Taking up the issue of public pressure, another speaker recalled the time two years ago, when a group of people posted a Facebook message, saying that they were organizing a march in London in support of refugees. “We imagined that there would be about four of us standing in the rain with placards. But two days later, 10,000 people had signed up, and when the march eventually took place, 100,000 people participated. The BBC called it the greatest act of solidarity in the UK in living memory.” What is needed, the speaker suggested, is a more dynamic relationship between such concerned citizens and the specialized refugee and human rights organizations that can communicate with government at a policy level.
Another speaker asked whether humanitarian advocates had actually given too much attention to the refugee issue. Citing Syria and Yemen, the speaker observed that both countries had large numbers of people who were besieged in their own homes and communities, deprived of assistance and at risk of death by aerial bombardment. “I am wondering if international organizations, donors, decision-makers and even researchers are giving so much attention to people who have been displaced that they have forgotten about those people who are unable to move.”
Another speaker concurred with the importance and urgency of this question, expressing horror in relation to the treatment of besieged populations in the two countries under discussion. “Food has been used very explicitly as a weapon of war, while bombs have been deliberately dropped on hospitals and clinics. It is astonishing that we have not been able to respond to these abuses.”

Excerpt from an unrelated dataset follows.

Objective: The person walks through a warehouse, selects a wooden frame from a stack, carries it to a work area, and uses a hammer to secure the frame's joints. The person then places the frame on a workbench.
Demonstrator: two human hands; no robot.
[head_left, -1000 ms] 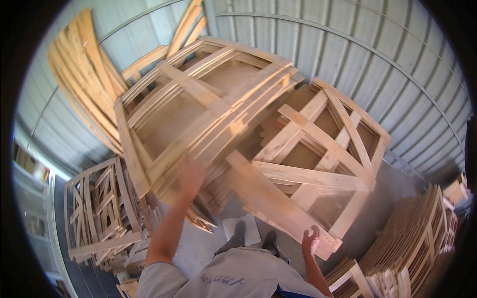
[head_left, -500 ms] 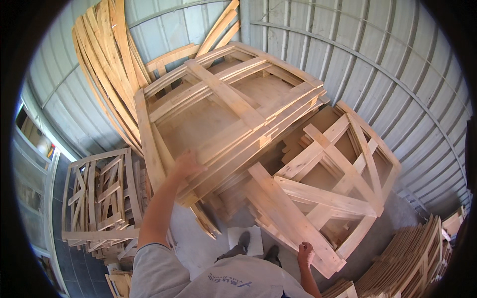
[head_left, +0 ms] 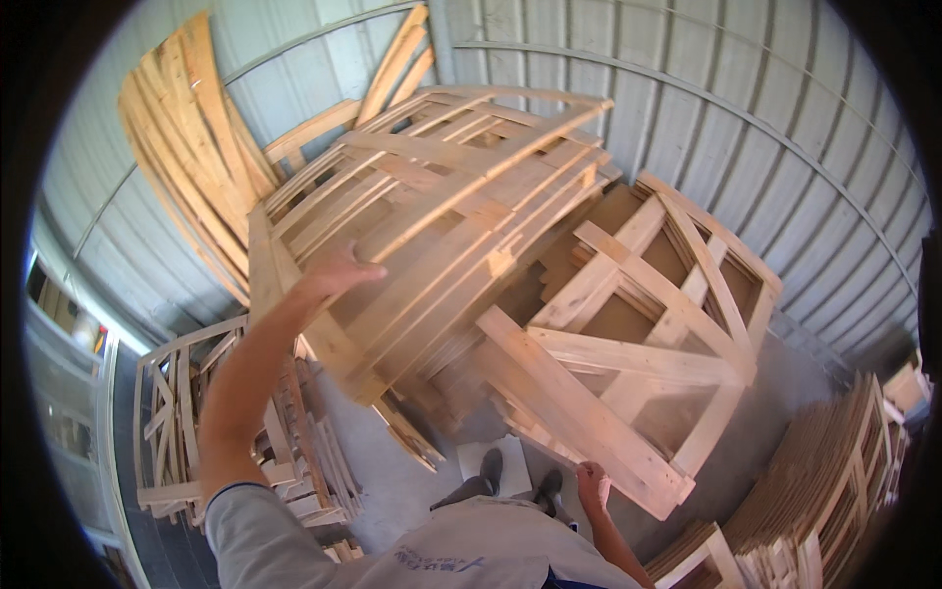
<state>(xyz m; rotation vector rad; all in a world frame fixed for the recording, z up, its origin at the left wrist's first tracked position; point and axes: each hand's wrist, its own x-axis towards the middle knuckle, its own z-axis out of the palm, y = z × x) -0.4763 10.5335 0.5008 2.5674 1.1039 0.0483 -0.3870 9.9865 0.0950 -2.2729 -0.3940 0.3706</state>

Taking up issues raised earlier in the discussion, the speaker suggested that two things were needed in such situations: first, a holistic approach to humanitarian action based on people’s needs and vulnerabilities, rather than their legal status or location; and second, a sense of popular outrage that makes it impossible for political leaders to ignore their plight.
Addressing the latter issue, a final speaker argued that a new civil society movement is needed, linking citizens in the Global North and Global South, with the purpose of mobilizing and channeling public pressure on states the Security Council. Citing a recent article from The Lancet, the speaker said that the atrocities in Guernica in Spain had signaled the demise of the League of Nations. Would Syria and Yemen have the same impact on the United Nations?